One interpretation of Eucational Data Mining is to perform data mining on educational data. This would potentially be beneficial to some of the stakeholders, in particular those who research learning environments or those scoring learner performance. A more forward looking idea is whether EDM could also benefit learners while they are learning. The key here seems to provide learners with feedback about their behaviour. Generally, in controlled learning environments, feedback is given in the form of pre-programmed prompts: "Your answer was correct". Prompts like this suggest the learner is being controlled by the learning environment and one wonders whether it is possible for learners to become part of the learning environment. An idea is to make the learner part of the environment, literally. The animation below provides an example.
The animation shows two learners chatting while solving physics problems. The learners both look at the same screen on separate computers, and a chat tool is used to communicate. To solve the physics problems the learners can, roughly speaking, chat about:
- Domain: Their interpretation of what is happening in the simulations shown on the computer screen (learning about the momentum of bouncing balls in this case).
- Regulatory: Discussing what is the correct answer, whether to move on to the next question and so forth.
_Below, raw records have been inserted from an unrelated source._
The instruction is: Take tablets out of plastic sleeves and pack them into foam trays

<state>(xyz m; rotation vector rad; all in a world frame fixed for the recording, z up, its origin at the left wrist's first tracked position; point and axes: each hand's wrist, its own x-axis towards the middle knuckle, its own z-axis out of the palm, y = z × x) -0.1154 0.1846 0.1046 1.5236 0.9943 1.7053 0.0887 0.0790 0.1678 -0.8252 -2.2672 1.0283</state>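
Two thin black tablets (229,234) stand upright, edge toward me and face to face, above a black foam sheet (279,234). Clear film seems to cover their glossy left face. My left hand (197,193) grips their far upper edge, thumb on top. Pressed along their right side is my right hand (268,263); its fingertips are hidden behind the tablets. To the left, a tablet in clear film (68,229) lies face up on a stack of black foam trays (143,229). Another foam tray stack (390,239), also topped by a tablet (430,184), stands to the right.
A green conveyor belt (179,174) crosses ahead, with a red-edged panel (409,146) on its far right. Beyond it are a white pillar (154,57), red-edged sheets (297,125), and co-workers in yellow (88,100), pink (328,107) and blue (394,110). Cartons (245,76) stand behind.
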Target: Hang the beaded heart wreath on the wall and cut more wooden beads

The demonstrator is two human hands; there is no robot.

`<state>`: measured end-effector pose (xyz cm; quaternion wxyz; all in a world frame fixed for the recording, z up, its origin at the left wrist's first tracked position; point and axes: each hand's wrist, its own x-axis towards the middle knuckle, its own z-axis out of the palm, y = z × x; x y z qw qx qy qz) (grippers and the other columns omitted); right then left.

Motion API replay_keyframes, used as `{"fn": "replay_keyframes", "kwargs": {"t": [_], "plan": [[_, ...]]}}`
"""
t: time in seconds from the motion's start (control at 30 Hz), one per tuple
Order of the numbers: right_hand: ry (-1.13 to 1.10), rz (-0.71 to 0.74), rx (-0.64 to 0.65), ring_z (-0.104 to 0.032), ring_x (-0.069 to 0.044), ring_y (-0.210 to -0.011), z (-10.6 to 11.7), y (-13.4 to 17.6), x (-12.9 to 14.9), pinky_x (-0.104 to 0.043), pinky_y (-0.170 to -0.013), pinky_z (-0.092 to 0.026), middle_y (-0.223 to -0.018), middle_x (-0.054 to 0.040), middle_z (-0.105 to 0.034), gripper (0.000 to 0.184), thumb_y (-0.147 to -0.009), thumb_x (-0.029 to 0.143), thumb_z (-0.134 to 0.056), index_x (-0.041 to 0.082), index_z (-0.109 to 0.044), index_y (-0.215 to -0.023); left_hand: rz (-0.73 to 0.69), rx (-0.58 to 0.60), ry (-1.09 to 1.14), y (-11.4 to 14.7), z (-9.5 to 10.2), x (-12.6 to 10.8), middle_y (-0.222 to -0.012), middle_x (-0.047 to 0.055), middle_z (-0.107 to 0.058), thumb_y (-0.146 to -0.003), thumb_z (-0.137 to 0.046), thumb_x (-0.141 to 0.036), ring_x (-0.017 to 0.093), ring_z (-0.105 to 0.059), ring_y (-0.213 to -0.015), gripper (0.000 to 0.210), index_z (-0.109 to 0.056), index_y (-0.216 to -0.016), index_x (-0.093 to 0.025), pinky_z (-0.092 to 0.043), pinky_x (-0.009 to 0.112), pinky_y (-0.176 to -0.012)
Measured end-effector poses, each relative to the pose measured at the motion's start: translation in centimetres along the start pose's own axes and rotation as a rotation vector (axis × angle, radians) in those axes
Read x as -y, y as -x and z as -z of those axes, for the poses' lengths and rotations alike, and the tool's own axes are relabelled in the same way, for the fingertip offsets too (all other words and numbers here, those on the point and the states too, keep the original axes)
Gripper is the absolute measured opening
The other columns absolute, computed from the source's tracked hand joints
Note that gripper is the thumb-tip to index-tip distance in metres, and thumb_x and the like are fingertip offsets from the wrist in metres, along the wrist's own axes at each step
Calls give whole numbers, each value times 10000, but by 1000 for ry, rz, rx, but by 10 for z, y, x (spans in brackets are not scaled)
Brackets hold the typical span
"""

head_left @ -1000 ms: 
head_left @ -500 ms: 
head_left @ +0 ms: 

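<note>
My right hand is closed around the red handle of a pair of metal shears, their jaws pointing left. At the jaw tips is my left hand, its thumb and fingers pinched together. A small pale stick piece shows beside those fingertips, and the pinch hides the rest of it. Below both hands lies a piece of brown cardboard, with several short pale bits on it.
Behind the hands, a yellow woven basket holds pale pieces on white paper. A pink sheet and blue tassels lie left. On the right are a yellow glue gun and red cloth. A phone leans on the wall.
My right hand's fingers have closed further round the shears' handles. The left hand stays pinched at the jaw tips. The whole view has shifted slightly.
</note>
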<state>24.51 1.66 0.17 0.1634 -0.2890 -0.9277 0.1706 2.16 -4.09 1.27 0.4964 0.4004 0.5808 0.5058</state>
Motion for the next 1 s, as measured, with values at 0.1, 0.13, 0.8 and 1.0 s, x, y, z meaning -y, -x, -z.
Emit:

- Social: Compliments (both positive and negative) and other social talk.
- Technical: What buttons to press, interpretation of the simulations etc.
In the animation the domain is the head, the regulatory chats are the body, the arms are the social talk and the legs are technical. At the end of the animation the learner on the left has a large body and a small head. Suggesting s/he was more into discussing regulatory things and little interested in discussing the meat of the domain. The learner on the right found a better balance between discussing the domain and regulatory chats, an indication of being more focussed.
Although the animation is crude, it provides pointers to what EDM could deliver in the future: the behaviour of a learner is made part of the learning environment.
The animation is based on a model of data from experiments. For each of the classifications above (domain, regulatory, etc.) typical terms and linguistic patterns are defined. For example, phrases like "I agree", "What do you think?", "The answer is 5" are regulatory, whereas "the momentum increases", "what is the value of p" are domain related.